■ Required work: With no line left out, restate the data word for word.

_ _ _ _ _

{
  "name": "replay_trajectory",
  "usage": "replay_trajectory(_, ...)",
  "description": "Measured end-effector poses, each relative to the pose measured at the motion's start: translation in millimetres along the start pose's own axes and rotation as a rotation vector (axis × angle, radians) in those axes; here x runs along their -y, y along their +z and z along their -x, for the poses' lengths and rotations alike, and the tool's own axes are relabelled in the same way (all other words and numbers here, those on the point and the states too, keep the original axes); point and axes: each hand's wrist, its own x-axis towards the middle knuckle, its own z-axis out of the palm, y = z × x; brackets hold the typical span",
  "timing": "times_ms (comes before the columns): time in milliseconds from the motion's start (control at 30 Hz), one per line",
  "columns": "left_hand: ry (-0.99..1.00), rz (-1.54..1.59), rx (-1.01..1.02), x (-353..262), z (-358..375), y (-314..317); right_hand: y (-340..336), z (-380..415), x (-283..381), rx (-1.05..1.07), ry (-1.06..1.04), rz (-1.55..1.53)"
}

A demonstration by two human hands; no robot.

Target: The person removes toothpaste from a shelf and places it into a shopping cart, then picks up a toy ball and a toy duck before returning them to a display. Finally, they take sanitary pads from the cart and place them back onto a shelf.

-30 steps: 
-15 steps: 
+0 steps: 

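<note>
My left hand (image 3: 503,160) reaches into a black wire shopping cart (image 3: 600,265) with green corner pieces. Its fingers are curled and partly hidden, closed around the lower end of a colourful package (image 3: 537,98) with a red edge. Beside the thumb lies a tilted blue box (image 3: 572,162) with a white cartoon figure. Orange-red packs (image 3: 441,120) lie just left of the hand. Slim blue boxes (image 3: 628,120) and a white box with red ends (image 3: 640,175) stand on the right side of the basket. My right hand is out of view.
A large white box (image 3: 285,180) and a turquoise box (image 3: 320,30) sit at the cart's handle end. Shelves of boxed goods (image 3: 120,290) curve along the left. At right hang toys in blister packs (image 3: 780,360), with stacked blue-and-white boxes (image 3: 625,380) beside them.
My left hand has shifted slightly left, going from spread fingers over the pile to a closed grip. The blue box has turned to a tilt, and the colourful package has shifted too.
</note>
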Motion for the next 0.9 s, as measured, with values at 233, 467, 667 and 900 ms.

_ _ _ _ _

■ Your solution:
{
  "name": "replay_trajectory",
  "usage": "replay_trajectory(_, ...)",
  "description": "Measured end-effector poses, each relative to the pose measured at the motion's start: translation in millimetres along the start pose's own axes and rotation as a rotation vector (axis × angle, radians) in those axes; here x runs along their -y, y along their +z and z along their -x, for the poses' lengths and rotations alike, and the tool's own axes are relabelled in the same way (all other words and numbers here, those on the point and the states too, keep the original axes); point and axes: each hand's wrist, its own x-axis towards the middle knuckle, its own z-axis out of the palm, y = z × x; brackets hold the typical span",
  "timing": "times_ms (comes before the columns): time in milliseconds from the motion's start (control at 30 Hz), one per line",
  "columns": "left_hand: ry (-0.99..1.00), rz (-1.54..1.59), rx (-1.01..1.02), x (-353..262), z (-358..375), y (-314..317); right_hand: y (-340..336), z (-380..415), x (-283..381), rx (-1.05..1.07), ry (-1.06..1.04), rz (-1.55..1.53)"
}

A demonstration by two human hands; no robot.

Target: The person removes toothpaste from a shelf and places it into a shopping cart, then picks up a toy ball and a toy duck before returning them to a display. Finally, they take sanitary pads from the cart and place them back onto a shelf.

-30 steps: 
-15 steps: 
+0 steps: 

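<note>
My left hand (image 3: 503,160) reaches into a black wire shopping cart (image 3: 600,265) with green corner pieces. Its fingers are curled and partly hidden, closed around the lower end of a colourful package (image 3: 537,98) with a red edge. Beside the thumb lies a tilted blue box (image 3: 572,162) with a white cartoon figure. Orange-red packs (image 3: 441,120) lie just left of the hand. Slim blue boxes (image 3: 628,120) and a white box with red ends (image 3: 640,175) stand on the right side of the basket. My right hand is out of view.
A large white box (image 3: 285,180) and a turquoise box (image 3: 320,30) sit at the cart's handle end. Shelves of boxed goods (image 3: 120,290) curve along the left. At right hang toys in blister packs (image 3: 780,360), with stacked blue-and-white boxes (image 3: 625,380) beside them.
My left hand has shifted slightly left, going from spread fingers over the pile to a closed grip. The blue box has turned to a tilt, and the colourful package has shifted too.
</note>
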Motion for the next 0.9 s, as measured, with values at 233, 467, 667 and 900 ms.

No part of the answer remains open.